Upah memang menjadi hal penting bagi pekerja kerah biru seperti Heydi. Data Badan Pusat Statistik (BPS) pada November 2019 menyatakan rata-rata upah buruh di Indonesia terbilang masih rendah dan terdapat ketimpangan antara laki-laki dan perempuan, yakni Rp2,45 juta untuk perempuan dan Rp2,91 juta untuk laki-laki.

Kondisi Heydi ditangkap oleh Sekjen Kongres Aliansi Serikat Buruh Indonesia (KASBI), Sunarno. Menurutnya, banyak pekerja kerah biru lain di Indonesia mengalami kejadian serupa bahkan lebih parah seperti para buruh tekstile yang terancam PHK karena industri tekstile goyah akibat Corona.

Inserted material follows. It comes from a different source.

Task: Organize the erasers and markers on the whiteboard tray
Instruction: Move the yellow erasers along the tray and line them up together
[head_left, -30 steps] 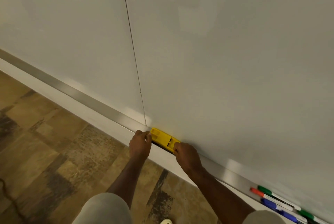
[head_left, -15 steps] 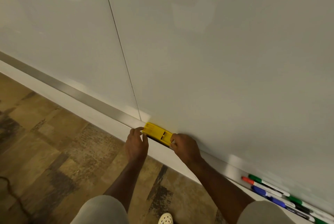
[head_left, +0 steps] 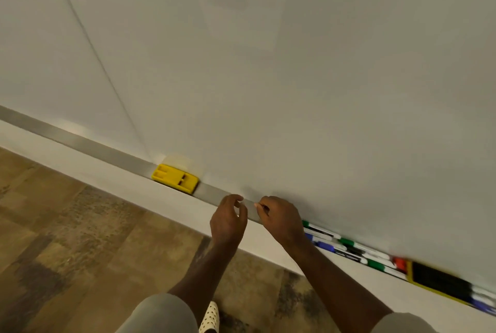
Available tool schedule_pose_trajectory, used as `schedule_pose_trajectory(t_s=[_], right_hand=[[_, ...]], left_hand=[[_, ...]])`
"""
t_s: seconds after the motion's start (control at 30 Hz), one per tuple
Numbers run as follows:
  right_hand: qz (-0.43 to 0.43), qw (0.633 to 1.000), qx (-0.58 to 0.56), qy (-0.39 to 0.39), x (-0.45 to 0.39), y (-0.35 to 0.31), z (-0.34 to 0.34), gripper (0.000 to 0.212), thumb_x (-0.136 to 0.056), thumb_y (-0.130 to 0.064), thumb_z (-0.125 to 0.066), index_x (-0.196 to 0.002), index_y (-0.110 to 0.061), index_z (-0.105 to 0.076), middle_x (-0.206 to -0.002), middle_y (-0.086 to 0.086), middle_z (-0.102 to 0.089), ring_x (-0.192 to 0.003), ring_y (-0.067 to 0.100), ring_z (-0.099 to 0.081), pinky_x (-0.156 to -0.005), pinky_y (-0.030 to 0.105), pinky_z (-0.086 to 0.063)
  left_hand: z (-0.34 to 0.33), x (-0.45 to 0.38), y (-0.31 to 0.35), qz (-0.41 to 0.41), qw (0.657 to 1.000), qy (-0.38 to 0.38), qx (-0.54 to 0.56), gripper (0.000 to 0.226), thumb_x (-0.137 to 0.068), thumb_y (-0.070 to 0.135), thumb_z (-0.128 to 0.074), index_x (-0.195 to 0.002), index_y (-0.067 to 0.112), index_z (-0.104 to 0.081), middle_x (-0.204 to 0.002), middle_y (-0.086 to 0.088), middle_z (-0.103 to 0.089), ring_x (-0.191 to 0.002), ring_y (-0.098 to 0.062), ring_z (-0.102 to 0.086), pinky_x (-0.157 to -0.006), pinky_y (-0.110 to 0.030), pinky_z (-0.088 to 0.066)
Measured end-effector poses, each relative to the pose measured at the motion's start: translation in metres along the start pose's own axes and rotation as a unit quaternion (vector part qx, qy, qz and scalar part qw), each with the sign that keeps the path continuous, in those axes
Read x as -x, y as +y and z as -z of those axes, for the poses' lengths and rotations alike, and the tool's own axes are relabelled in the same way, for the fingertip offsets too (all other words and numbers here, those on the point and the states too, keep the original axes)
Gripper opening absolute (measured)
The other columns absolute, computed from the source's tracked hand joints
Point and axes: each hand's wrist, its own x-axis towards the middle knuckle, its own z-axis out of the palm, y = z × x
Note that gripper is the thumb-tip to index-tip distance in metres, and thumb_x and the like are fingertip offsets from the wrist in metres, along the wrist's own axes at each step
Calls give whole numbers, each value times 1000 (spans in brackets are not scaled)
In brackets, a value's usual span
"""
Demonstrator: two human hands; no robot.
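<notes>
Person seen from above: two bare forearms ending in the left hand (head_left: pixel 228 221) and right hand (head_left: pixel 280 221). Short beige sleeves (head_left: pixel 161 314) cover both upper arms. A cream shoe (head_left: pixel 210 318) with dark dots shows beside the left sleeve.

Whiteboard (head_left: pixel 295 64) fills most of the view, matte white, thin vertical seam (head_left: pixel 102 64) left of centre; soft ceiling-light glare on it; white wall strip (head_left: pixel 80 169) below; floor (head_left: pixel 67 238) near-left, brown wood-look planks with dark blotchy patches.
</notes>
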Motion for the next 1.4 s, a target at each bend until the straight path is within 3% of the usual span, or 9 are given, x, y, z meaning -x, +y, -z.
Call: schedule_pose_trajectory(t_s=[0.07, 0.2, 0.4, 0.63, 0.8, 0.93, 1.07, 1.2, 1.4], right_hand=[[-25, 999, -2, 21, 23, 30, 19, 26, -95, -35, -54, -76, -20, -60, -66, -4, -61, -55, 10, -48, -51, 17, -31], [-84, 996, 4, 40, 70, 92, 58, 23, -94, -34, -55, -75, -23, -61, -71, -4, -63, -62, 11, -53, -57, 29, -48], [-172, 979, 20, 112, 142, 182, 116, 23, -94, -31, -58, -73, -22, -61, -70, -2, -63, -62, 17, -55, -58, 30, -45], [-324, 934, 2, 149, 213, 272, 169, 26, -96, -32, -54, -75, -21, -64, -70, -2, -66, -62, 15, -60, -60, 28, -50], [-435, 890, -17, 136, 250, 319, 188, 24, -91, -24, -55, -74, -15, -70, -71, 3, -68, -66, 21, -63, -63, 28, -49], [-493, 859, -64, 122, 265, 339, 189, 27, -92, -30, -57, -82, -12, -74, -81, 9, -72, -78, 27, -66, -77, 34, -54], [-525, 837, -101, 118, 269, 351, 184, 32, -93, -33, -57, -86, -8, -75, -85, 14, -72, -84, 31, -66, -78, 34, -49], [-544, 818, -141, 125, 268, 355, 177, 32, -92, -34, -60, -86, -7, -75, -88, 16, -72, -85, 32, -64, -80, 33, -45], [-556, 796, -197, 133, 258, 350, 172, 34, -89, -36, -63, -72, -7, -68, -68, 11, -64, -77, 35, -65, -81, 40, -52]], left_hand=[[-20, 18, 22, -17, 999, -31, 5, 16, -92, 33, -59, -105, 26, -65, -99, 10, -72, -80, -7, -66, -69, -23, -54], [-58, 49, 63, -56, 994, -94, 7, 18, -94, 39, -58, -104, 28, -68, -97, 10, -73, -81, -6, -65, -70, -18, -48], [-116, 93, 129, -92, 975, -195, 48, 19, -94, 37, -61, -99, 24, -74, -92, 7, -76, -77, -5, -62, -65, -14, -43], [-187, 139, 198, -98, 933, -346, 22, 27, -94, 40, -60, -95, 17, -74, -90, 0, -75, -76, -12, -63, -70, -25, -47], [-221, 161, 226, -31, 909, -415, 31, 23, -91, 34, -64, -91, 14, -76, -78, -2, -76, -58, -14, -65, -66, -31, -59], [-238, 172, 238, 19, 883, -468, 37, 30, -91, 34, -64, -87, 6, -72, -74, -7, -76, -46, -18, -61, -49, -22, -46], [-249, 179, 248, 73, 870, -485, 55, 31, -91, 33, -65, -87, 3, -70, -72, -11, -72, -39, -17, -54, -39, -19, -40], [-253, 183, 256, 121, 862, -490, 56, 31, -91, 29, -66, -90, -1, -68, -73, -15, -68, -42, -20, -55, -42, -23, -44], [-253, 183, 262, 143, 850, -505, 54, 31, -93, 24, -66, -100, -6, -67, -84, -21, -71, -52, -26, -63, -55, -33, -56]])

Oleh karena itu, ia menyatakan KASBI telah melakukan langkah-langkah agar pekerja kerah biru dapat bertahan di tengah pandemi virus Corona, yakni sebagai berikut:

Mengusulkan Rotasi Jadwal Kerja

Sunarno menyatakan, perwakilan KASBI di tingkat perusahaan telah melakukan komunikasi dengan pemilik perusahaan agar memberlakukan rotasi jadwal kerja bagi buruh. Langkah ini menurutnya bisa menjadi jalan tengah untuk menjaga produksi tetap berjalan sekaligus tetap memastikan keselamatan pekerja kerah biru.

"Sistemnya seminggu sebagian (buruh) bekerja, seminggu setelahnya sebagian (buruh) lainnya (bekerja). Beberapa perusahaan sudah melakukan itu, seperti di Kabupaten Tangerang," kata Sunarno kepada Katadata Senin (23/4/2020).

Melakukan Pendampingan

Selanjutnya, Sunarno menyatakan pihaknya akan melakukan pendampingan kepada para buruh anggota KASBI agar mendapatkan haknya ketika positif mengidap Corona, seperti mendapat kompensasi upah sakit dan perawatan kesehatan.

Selain itu, KASBI juga bekerja sama dengan bidan desa untuk melakukan penyuluhan dampak Corona kepada para pekerja kerah biru. Baik yang berstatus sebagai anggotanya, maupun yang tidak.

Mendesak Kemenaker Melakukan Pengawasan

Terakhir, kata Sunarno, KASBI akan berkomunikasi dengan Kementerian Ketenagakerjaan (Kemenaker) dan mendesak mereka melakukan pengawasan terhadap perusahaan atau pabrik agar tetap memberikan hak buruh selama pandemi Corona berlangsung.

"Jadi Disnaker di daerah harus proaktif. Kalau ada perusahaan yang tidak menyediakan alat pencegahan dini supaya ditegur atau bahkan diberi sanksi," kata Sunarno.